**EXERCISE**. All lines from the first one in the listing below to the one holding "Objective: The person", inclusive, are to be copied exactly.

"""

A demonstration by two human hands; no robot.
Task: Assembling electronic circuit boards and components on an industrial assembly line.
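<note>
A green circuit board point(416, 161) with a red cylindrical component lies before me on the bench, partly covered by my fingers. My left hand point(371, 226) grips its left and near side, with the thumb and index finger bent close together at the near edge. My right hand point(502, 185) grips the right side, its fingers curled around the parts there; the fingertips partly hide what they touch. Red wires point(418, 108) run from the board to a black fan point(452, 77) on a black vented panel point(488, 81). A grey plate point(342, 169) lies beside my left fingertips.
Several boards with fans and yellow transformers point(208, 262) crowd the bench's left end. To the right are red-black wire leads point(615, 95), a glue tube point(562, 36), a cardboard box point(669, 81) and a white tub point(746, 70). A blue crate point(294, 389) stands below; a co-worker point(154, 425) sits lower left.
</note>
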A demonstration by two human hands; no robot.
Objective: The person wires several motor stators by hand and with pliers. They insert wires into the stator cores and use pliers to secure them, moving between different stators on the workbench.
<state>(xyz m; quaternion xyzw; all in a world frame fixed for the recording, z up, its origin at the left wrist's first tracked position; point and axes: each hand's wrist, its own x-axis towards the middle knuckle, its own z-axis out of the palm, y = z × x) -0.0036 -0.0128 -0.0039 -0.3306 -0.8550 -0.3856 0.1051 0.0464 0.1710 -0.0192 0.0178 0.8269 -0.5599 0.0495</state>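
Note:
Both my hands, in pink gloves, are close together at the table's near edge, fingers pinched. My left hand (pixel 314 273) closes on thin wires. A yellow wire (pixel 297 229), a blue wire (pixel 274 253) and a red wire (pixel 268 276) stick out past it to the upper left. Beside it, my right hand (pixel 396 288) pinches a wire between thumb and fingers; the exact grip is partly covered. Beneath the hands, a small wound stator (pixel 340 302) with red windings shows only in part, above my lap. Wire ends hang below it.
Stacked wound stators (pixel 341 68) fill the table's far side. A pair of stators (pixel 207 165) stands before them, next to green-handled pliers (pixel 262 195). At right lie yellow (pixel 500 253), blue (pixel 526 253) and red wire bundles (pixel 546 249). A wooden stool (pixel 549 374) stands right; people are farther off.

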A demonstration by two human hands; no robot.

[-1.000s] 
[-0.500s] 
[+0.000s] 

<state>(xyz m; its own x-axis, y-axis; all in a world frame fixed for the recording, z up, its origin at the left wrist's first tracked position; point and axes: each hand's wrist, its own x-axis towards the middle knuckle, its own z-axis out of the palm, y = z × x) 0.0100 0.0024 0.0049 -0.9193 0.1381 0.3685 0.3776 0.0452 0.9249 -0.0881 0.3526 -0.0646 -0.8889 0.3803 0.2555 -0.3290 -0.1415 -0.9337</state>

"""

**RESULT OF THE TASK**.
A demonstration by two human hands; no robot.
Task: Assembling electronic circuit boards and components on an industrial assembly line.
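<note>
A green circuit board point(416, 161) with a red cylindrical component lies before me on the bench, partly covered by my fingers. My left hand point(371, 226) grips its left and near side, with the thumb and index finger bent close together at the near edge. My right hand point(502, 185) grips the right side, its fingers curled around the parts there; the fingertips partly hide what they touch. Red wires point(418, 108) run from the board to a black fan point(452, 77) on a black vented panel point(488, 81). A grey plate point(342, 169) lies beside my left fingertips.
Several boards with fans and yellow transformers point(208, 262) crowd the bench's left end. To the right are red-black wire leads point(615, 95), a glue tube point(562, 36), a cardboard box point(669, 81) and a white tub point(746, 70). A blue crate point(294, 389) stands below; a co-worker point(154, 425) sits lower left.
</note>
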A demonstration by two human hands; no robot.
Objective: The person wires several motor stators by hand and with pliers. They insert wires into the stator cores and use pliers to secure them, moving between different stators on the workbench.

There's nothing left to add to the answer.